None of them has a right to say: "There is no place for you in the Theosophical Society." Neither must the person who is strong on the subject of phenomena try to silence those who meet phenomena with disbelief, or who think them dangerous; nor should a person who stands only on philosophy and metaphysics say to the Theosophical acceptor of the phenomena: "Your views are wrong and dangerous." Perfect freedom of thought is the law and life of the Society; and if we are not fit for that, if we have not reached the position where we can understand that the more we can enrich the Society with differences of opinion and different standpoints, the more likely is it to do its work and live for centuries to come, when other new avenues of knowledge unfold before it, we are not ready to be members of the Theosophical Society at all. Now the Society has gone along those lines, along which every religion has gone, from the time of the Coulomb trial.
What has been the effect of that on religions?

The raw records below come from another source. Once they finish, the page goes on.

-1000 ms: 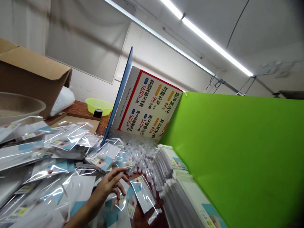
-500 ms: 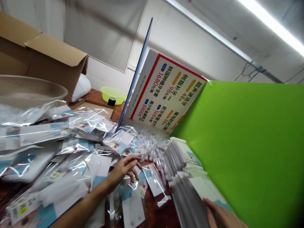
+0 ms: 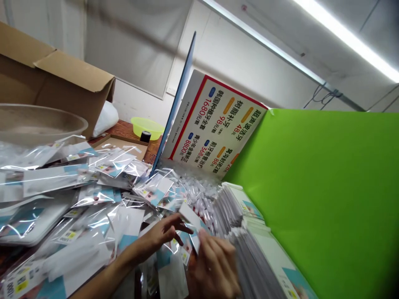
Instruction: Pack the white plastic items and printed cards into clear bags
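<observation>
My right hand, a little blurred, pinches a white and teal printed card between thumb and fingers. My left hand is right beside it, fingers apart, their tips at the card's left edge; whether they touch it I cannot tell. Beneath the hands lie clear plastic packets with printed cards. To the right of my right hand, a long stack of printed cards stands on edge. Behind the hands is a heap of small translucent plastic pieces.
Filled clear packets pile up across the left. A cardboard box and a large round basin stand behind them. Further back is a yellow-green bowl. A green board and a printed sign wall off the right and back.
My right hand has come left from the card stack, now with a card in its fingers. My left hand has stayed nearly in place, slightly lower and further right.
</observation>
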Tool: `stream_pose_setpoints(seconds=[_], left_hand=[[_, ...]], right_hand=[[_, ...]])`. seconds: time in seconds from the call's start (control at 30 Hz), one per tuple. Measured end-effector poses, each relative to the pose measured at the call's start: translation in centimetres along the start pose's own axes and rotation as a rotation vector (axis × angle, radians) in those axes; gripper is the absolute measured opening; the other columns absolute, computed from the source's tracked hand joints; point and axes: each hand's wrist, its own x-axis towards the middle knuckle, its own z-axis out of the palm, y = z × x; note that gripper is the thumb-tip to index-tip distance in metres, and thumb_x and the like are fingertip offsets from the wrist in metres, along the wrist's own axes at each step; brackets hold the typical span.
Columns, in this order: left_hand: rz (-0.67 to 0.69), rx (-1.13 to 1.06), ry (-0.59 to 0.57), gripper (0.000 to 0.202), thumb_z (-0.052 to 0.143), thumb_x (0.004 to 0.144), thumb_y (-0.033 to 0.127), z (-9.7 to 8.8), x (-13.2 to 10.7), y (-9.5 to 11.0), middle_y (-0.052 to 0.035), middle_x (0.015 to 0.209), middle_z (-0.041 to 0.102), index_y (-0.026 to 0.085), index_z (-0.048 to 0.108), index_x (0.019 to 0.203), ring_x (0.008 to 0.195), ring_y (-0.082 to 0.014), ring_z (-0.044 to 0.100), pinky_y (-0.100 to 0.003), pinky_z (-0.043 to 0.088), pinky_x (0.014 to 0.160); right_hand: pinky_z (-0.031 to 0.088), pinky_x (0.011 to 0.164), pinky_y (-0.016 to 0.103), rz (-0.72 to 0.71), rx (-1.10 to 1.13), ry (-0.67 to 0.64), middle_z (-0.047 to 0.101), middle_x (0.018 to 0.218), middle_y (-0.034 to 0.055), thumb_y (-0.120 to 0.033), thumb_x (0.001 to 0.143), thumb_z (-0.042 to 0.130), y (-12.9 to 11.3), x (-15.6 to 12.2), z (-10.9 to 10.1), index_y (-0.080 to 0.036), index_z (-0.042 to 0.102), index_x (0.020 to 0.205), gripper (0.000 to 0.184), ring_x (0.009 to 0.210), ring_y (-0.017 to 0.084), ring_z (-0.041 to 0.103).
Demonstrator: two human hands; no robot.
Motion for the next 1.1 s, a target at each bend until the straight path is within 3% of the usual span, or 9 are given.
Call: stream_pose_setpoints(seconds=[0.07,0.17,0.27,0.37,0.5,0.73,0.87,1.0,1.1], left_hand=[[-0.045,0.096,0.09,0.068,0.063,0.075,0.079,0.1,-0.1,-0.1,-0.0096,0.093,0.072,0.015,0.074,0.097,0.086,-0.0243,0.064,-0.032,0.051,0.073],[-0.167,0.12,0.474,0.06,0.067,0.073,0.077,0.1,0.5,-0.7,-0.0024,0.071,0.065,0.017,0.066,0.072,0.074,-0.0199,0.059,-0.029,0.048,0.07],[-0.224,0.04,0.706,0.063,0.064,0.068,0.083,-0.2,1.3,-1.0,0.002,0.061,0.057,0.02,0.057,0.067,0.061,-0.017,0.054,-0.029,0.046,0.062],[-0.218,0.038,0.686,0.064,0.067,0.064,0.083,-0.5,1.7,-0.9,0.003,0.057,0.055,0.02,0.057,0.066,0.054,-0.0141,0.048,-0.027,0.04,0.055],[-0.196,0.097,0.613,0.06,0.069,0.068,0.077,-0.7,1.6,-1.0,0.0008,0.059,0.058,0.018,0.06,0.063,0.056,-0.0137,0.048,-0.026,0.037,0.055],[-0.225,0.066,0.551,0.057,0.07,0.075,0.07,-1.1,1.4,-1.3,-0.0029,0.068,0.067,0.013,0.066,0.076,0.062,-0.0157,0.056,-0.026,0.042,0.061],[-0.231,0.066,0.519,0.051,0.073,0.078,0.063,-1.2,1.2,-1.2,-0.0065,0.078,0.074,0.013,0.071,0.086,0.069,-0.0188,0.063,-0.028,0.047,0.065],[-0.246,0.074,0.523,0.048,0.077,0.076,0.058,-1.1,1.1,-0.9,-0.0081,0.088,0.076,0.013,0.071,0.092,0.079,-0.0209,0.067,-0.029,0.051,0.073],[-0.2,0.047,0.548,0.042,0.083,0.073,0.049,-0.8,1.2,-0.5,-0.0059,0.089,0.076,0.016,0.065,0.092,0.083,-0.021,0.069,-0.029,0.052,0.076]], right_hand=[[0.051,0.093,0.049,-0.082,0.037,-0.148,0.08,0.108,0.0081,-0.002,0.085,0.064,-1.4,0.1,3.7,-0.023,0.065,0.132,0.051,0.097,0.029,0.07],[0.053,0.095,0.043,-0.097,0.16,-0.398,0.077,0.112,0.0069,-0.01,0.092,0.059,-0.2,1.1,5.9,-0.024,0.068,0.124,0.036,0.104,0.025,0.068],[0.055,0.088,0.034,0.202,0.09,-0.506,0.077,0.103,0.0059,-0.024,0.1,0.051,4.4,2.6,6.3,-0.024,0.071,0.105,0.021,0.099,0.021,0.069],[0.054,0.084,0.033,0.53,-0.22,-0.616,0.076,0.101,0.01,-0.033,0.102,0.043,9.3,3.7,7.3,-0.019,0.071,0.1,0.031,0.093,0.023,0.07],[0.052,0.081,0.034,0.565,-0.37,-0.733,0.076,0.1,0.0147,-0.027,0.094,0.053,12.3,2.6,9.4,-0.014,0.072,0.1,0.023,0.095,0.028,0.071],[0.047,0.084,0.04,0.561,-0.517,-0.811,0.073,0.106,0.0209,-0.012,0.09,0.049,12.3,0.2,10.8,-0.009,0.068,0.112,0.029,0.105,0.036,0.065],[0.044,0.09,0.041,0.585,-0.483,-0.802,0.074,0.108,0.0185,-0.007,0.089,0.046,12.4,0.4,10.7,-0.012,0.071,0.108,0.032,0.107,0.034,0.063],[0.041,0.094,0.044,0.658,-0.361,-0.733,0.072,0.105,0.0201,-0.005,0.084,0.049,12.3,0.8,10.2,-0.012,0.073,0.094,0.027,0.106,0.035,0.06],[0.036,0.101,0.048,0.747,-0.219,-0.6,0.067,0.11,0.0222,-0.005,0.084,0.044,12.3,1.3,9.6,-0.011,0.071,0.096,0.03,0.112,0.035,0.054]])
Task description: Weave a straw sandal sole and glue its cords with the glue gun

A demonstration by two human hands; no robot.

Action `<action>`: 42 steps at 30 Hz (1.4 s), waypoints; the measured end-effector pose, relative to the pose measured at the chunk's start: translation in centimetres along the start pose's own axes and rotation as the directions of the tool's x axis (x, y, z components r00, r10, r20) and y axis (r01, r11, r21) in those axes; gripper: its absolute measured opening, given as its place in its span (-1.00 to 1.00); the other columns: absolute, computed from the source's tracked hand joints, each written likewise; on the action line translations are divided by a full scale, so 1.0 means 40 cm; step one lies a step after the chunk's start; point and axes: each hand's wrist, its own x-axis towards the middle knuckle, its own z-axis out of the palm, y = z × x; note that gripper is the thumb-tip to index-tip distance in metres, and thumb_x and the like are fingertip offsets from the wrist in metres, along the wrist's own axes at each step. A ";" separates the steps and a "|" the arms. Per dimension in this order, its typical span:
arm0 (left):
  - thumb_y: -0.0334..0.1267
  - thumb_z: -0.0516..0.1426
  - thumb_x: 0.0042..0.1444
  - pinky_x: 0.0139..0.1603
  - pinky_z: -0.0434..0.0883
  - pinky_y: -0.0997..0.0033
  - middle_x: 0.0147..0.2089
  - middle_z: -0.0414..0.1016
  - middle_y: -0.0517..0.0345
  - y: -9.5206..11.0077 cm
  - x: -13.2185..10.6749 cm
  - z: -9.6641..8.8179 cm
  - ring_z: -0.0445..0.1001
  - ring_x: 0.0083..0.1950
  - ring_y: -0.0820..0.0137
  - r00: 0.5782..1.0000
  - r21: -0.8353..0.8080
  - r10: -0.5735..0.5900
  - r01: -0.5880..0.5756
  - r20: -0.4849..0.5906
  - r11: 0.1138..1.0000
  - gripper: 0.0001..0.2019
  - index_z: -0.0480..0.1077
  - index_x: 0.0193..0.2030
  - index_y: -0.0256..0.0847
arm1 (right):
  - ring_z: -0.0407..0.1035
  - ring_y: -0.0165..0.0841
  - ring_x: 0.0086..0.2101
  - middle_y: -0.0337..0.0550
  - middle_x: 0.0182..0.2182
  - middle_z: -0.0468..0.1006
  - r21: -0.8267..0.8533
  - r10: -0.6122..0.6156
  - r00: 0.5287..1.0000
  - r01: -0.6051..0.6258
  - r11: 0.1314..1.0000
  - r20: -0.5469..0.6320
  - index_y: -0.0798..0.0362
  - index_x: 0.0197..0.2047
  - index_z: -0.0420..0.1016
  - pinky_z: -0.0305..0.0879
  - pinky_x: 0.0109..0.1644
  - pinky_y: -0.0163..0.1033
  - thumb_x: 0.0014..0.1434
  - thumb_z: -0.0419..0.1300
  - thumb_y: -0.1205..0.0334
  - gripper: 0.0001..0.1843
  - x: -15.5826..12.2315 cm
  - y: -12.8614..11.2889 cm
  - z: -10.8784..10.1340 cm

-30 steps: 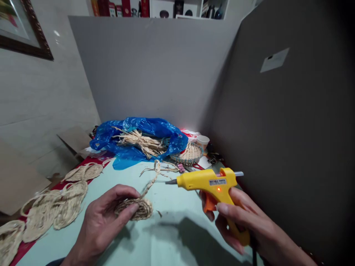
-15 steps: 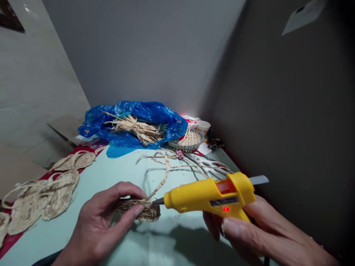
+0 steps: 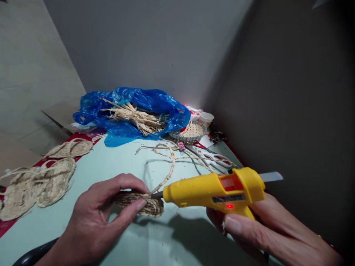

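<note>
Between thumb and fingers, my left hand (image 3: 97,218) pinches a small coiled piece of braided straw (image 3: 151,207), tilted above the table. A loose tail of the braid (image 3: 170,168) rises from its top edge and curves away toward the back. My right hand (image 3: 257,225) is wrapped round the handle of a yellow glue gun (image 3: 205,190) with a red light lit on its side. The gun's dark nozzle meets the upper edge of the coil near my left thumb. A clear glue stick (image 3: 273,176) juts from the gun's rear.
Woven straw sandal shapes (image 3: 55,181) lie along the left edge. At the back, a blue plastic bag (image 3: 122,138) holds a bundle of dry straw (image 3: 138,118). Beside it are a shallow woven basket (image 3: 191,131), a paper cup (image 3: 206,118), white-handled scissors (image 3: 213,159) and a pink clip (image 3: 181,146).
The view has tipped slightly, so the background sits higher. Both hands keep their holds, and the glue gun's nozzle stays at the coil's edge.
</note>
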 end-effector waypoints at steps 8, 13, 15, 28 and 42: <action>-0.30 0.25 0.11 -0.12 0.50 0.63 -0.26 0.62 0.40 -0.005 -0.002 0.000 0.61 -0.19 0.43 0.999 0.046 0.028 -0.029 0.016 0.999 -0.81 0.51 -0.18 0.13 | 0.42 -0.27 -0.64 -0.31 -0.61 0.52 -0.062 -0.019 1.000 0.018 0.998 0.000 -0.41 -0.05 0.55 0.65 -0.23 -0.16 0.26 0.19 -0.01 -0.79 -0.001 0.004 0.005; -0.29 0.25 0.11 -0.10 0.49 0.62 -0.25 0.62 0.40 -0.006 -0.003 0.001 0.61 -0.18 0.42 0.999 0.070 0.035 -0.036 0.022 0.997 -0.81 0.50 -0.17 0.13 | 0.39 -0.34 -0.67 -0.36 -0.55 0.56 -0.087 -0.049 0.998 0.046 0.995 -0.039 -0.40 -0.11 0.54 0.59 -0.50 -0.29 0.25 0.21 0.00 -0.86 -0.003 0.002 0.009; -0.30 0.25 0.11 -0.08 0.47 0.64 -0.25 0.62 0.41 -0.007 -0.006 -0.001 0.61 -0.18 0.43 0.999 0.079 0.037 -0.038 0.022 0.996 -0.80 0.49 -0.16 0.14 | 0.47 -0.31 -0.59 -0.34 -0.48 0.61 -0.092 -0.052 0.998 0.049 0.995 -0.033 -0.36 -0.14 0.54 0.52 -0.60 -0.33 0.26 0.22 0.00 -0.88 -0.003 -0.003 0.008; -0.32 0.23 0.13 -0.15 0.50 0.65 -0.23 0.60 0.45 -0.007 -0.003 0.000 0.60 -0.19 0.47 0.996 0.120 0.082 -0.083 0.020 0.989 -0.77 0.48 -0.13 0.15 | 0.55 -0.23 -0.43 -0.43 -0.38 0.68 -0.068 0.060 0.998 -0.062 0.996 -0.021 -0.41 -0.17 0.60 0.61 -0.36 -0.25 0.19 0.26 -0.02 -0.87 0.006 -0.020 -0.001; -0.31 0.24 0.12 -0.18 0.51 0.67 -0.26 0.60 0.40 -0.012 0.000 -0.001 0.60 -0.24 0.47 0.994 0.129 0.107 -0.106 -0.003 0.986 -0.81 0.50 -0.16 0.11 | 0.50 -0.27 -0.47 -0.34 -0.44 0.62 -0.090 0.086 0.996 -0.082 0.993 0.040 -0.28 -0.25 0.58 0.50 -0.48 -0.28 0.23 0.20 -0.04 -0.86 0.004 -0.029 -0.008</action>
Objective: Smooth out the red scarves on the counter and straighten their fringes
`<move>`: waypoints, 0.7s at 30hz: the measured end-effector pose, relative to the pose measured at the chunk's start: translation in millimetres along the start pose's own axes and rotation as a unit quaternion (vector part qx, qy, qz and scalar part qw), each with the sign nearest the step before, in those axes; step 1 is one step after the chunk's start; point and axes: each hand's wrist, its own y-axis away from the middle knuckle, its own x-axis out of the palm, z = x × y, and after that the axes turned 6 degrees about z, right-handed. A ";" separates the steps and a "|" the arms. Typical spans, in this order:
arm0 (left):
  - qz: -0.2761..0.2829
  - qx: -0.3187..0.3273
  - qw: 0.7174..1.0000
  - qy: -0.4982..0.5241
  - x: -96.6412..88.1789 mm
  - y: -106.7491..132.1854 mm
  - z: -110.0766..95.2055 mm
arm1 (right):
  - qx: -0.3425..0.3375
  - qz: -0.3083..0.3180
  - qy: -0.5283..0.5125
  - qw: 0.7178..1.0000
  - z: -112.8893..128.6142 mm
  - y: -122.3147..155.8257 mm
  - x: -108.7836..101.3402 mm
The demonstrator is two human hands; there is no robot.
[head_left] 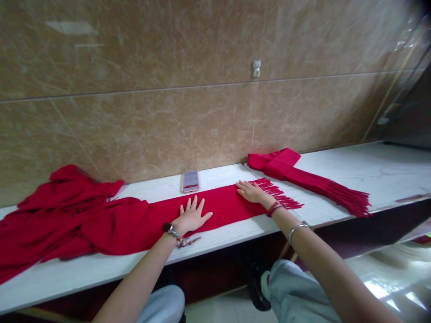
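Note:
A red fringed scarf [220, 207] lies stretched flat along the white table. My left hand [191, 217] rests on its middle part, palm down with the fingers spread. Near the fringed end, my right hand [252, 193] lies flat on the cloth, fingers stretched out. Toward the left, the cloth runs into a crumpled heap of red fabric [77, 220]; where one piece stops and another starts I cannot tell. Another red scarf [286, 168], folded at one end with its fringe toward the right, lies beyond my right hand.
A phone [191, 181] lies on the table [215, 177] against the wall, behind the scarf. The brown marble wall [161, 130] borders the table's back edge and carries a small white cat-shaped figure [256, 68]. A dark object [409, 112] stands at the far right.

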 end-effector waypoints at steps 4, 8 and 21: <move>0.016 -0.013 1.000 0.002 -4.6 -0.3 -1.7 | 0.080 -0.016 0.001 0.997 -18.0 7.8 -9.5; 0.020 -0.007 1.000 0.005 -9.6 1.5 -7.5 | 0.025 -0.077 -0.024 0.996 17.6 10.4 -32.0; 0.023 0.033 0.999 -0.019 -2.8 5.0 -10.4 | -0.147 -0.019 -0.011 0.989 52.8 45.7 -11.2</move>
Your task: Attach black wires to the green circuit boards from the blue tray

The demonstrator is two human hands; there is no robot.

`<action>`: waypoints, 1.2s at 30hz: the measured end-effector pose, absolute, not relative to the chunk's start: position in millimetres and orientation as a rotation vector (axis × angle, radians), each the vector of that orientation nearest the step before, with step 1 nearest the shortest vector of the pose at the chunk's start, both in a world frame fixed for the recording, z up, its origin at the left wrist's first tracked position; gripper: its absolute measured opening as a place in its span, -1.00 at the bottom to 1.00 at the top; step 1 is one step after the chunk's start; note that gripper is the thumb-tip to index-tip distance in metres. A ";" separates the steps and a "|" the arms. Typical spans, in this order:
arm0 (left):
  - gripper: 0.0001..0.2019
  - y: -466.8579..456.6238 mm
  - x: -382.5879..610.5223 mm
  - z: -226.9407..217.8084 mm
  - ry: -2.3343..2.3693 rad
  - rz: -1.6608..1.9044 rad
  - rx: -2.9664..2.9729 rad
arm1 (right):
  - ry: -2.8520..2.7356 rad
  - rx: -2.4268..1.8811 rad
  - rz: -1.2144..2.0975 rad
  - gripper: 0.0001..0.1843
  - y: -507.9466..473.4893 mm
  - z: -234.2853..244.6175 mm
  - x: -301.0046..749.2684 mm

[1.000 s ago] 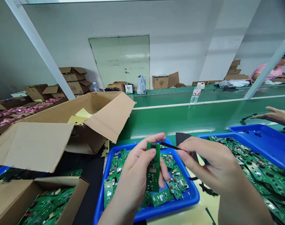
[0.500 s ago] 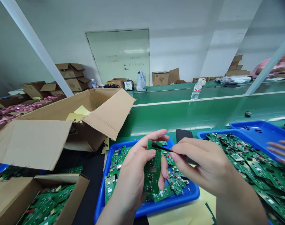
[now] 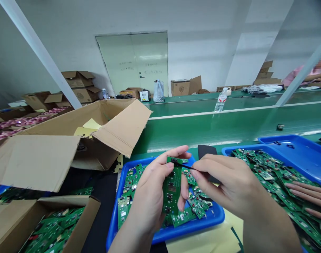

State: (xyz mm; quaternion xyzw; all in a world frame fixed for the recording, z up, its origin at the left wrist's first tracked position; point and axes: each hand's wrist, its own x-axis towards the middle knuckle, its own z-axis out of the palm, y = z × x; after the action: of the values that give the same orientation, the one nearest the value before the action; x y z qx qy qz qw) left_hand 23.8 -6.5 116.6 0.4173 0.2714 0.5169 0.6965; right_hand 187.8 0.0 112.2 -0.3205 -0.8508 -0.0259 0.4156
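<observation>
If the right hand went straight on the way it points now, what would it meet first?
Probably the green circuit board held in the left hand, near its upper end. The thin black strip in the right hand seems to reach it, though depth is unclear.

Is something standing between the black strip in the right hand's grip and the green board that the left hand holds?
Nothing visible stands between them. The thin black strip, pinched by the right hand, already reaches over the top end of the green circuit board held in the left hand.
</observation>
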 end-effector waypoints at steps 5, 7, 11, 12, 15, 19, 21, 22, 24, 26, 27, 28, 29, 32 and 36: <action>-0.70 -5.6 26.4 116.0 0.633 1.171 0.945 | -2.142 -0.795 -0.062 -0.76 -2.0 114.7 186.1; -0.71 -4.8 27.2 116.3 0.663 1.189 0.951 | -2.144 -0.761 -0.072 -0.75 -2.9 115.4 185.1; -0.70 -3.7 28.4 116.7 0.707 1.191 0.934 | -2.112 -0.735 -0.171 -0.72 -3.0 115.1 184.5; -0.69 -3.6 28.9 116.8 0.710 1.186 0.933 | -2.104 -0.739 -0.199 -0.71 -2.8 114.9 184.5; -0.69 -2.8 31.0 116.7 0.722 1.173 0.934 | -2.097 -0.734 -0.230 -0.71 -3.0 114.0 183.8; -0.70 1.0 31.3 116.6 0.773 1.235 0.912 | -2.104 -0.717 -0.240 -0.71 -5.6 113.3 182.2; -0.70 3.2 29.8 116.9 0.798 1.294 0.907 | -2.101 -0.716 -0.260 -0.69 -7.0 113.2 182.7; -0.70 3.7 29.1 117.0 0.803 1.310 0.905 | -2.094 -0.716 -0.268 -0.69 -7.4 113.3 183.1; -0.69 3.2 28.8 117.2 0.789 1.298 0.903 | -2.079 -0.713 -0.267 -0.69 -7.3 113.6 184.1; -0.70 0.8 30.3 116.9 0.760 1.271 0.905 | -2.087 -0.704 -0.232 -0.71 -6.2 113.9 184.4; -0.70 -0.6 31.4 116.7 0.746 1.259 0.909 | -2.095 -0.696 -0.205 -0.72 -5.5 113.9 184.2; -0.71 -2.1 32.6 116.6 0.734 1.251 0.914 | -2.103 -0.691 -0.177 -0.73 -4.7 113.9 184.0; -0.71 -3.2 33.7 116.4 0.724 1.242 0.918 | -2.112 -0.689 -0.150 -0.74 -4.0 113.7 183.7; -0.71 -4.8 35.4 116.4 0.700 1.222 0.921 | -2.122 -0.693 -0.137 -0.75 -2.6 113.1 183.7; -0.70 -3.8 34.0 115.8 0.693 1.216 0.902 | -2.128 -0.719 -0.193 -0.74 -2.1 112.9 184.7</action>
State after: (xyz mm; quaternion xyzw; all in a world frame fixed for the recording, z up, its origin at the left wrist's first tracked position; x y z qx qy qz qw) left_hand 34.0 -3.8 115.8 0.4006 0.3077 0.5400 0.6732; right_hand 184.7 -2.1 112.9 -0.2881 -0.8526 -0.0774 0.4290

A weakening power.
We have to beware that the same thing does not take place with us that has taken place with the different religions of the past; we should take care--especially in an era wherein ordinary science on the physical plane is pressing onwards into the higher realms of the physical plane, and on to the very threshold of the astral plane, and bids fair to cross that threshold and demonstrate its teaching there--lest we, who claim to be in the forefront of this great movement, do not fall into the background, and become unworthy of carrying on the standard of knowledge.
Therefore I would claim for the Society its place as a seeker after new knowledge, investigation by what we call clairvoyance, the definite and regular carrying out of the third object, which has been far too much neglected of late years; practically, where many years ago the Society was leading the way in the investigation of the hidden laws in Nature and the hidden powers in man, it now has to take a back seat with regard to the contributions it is making under that particular object for which amongst others it was founded.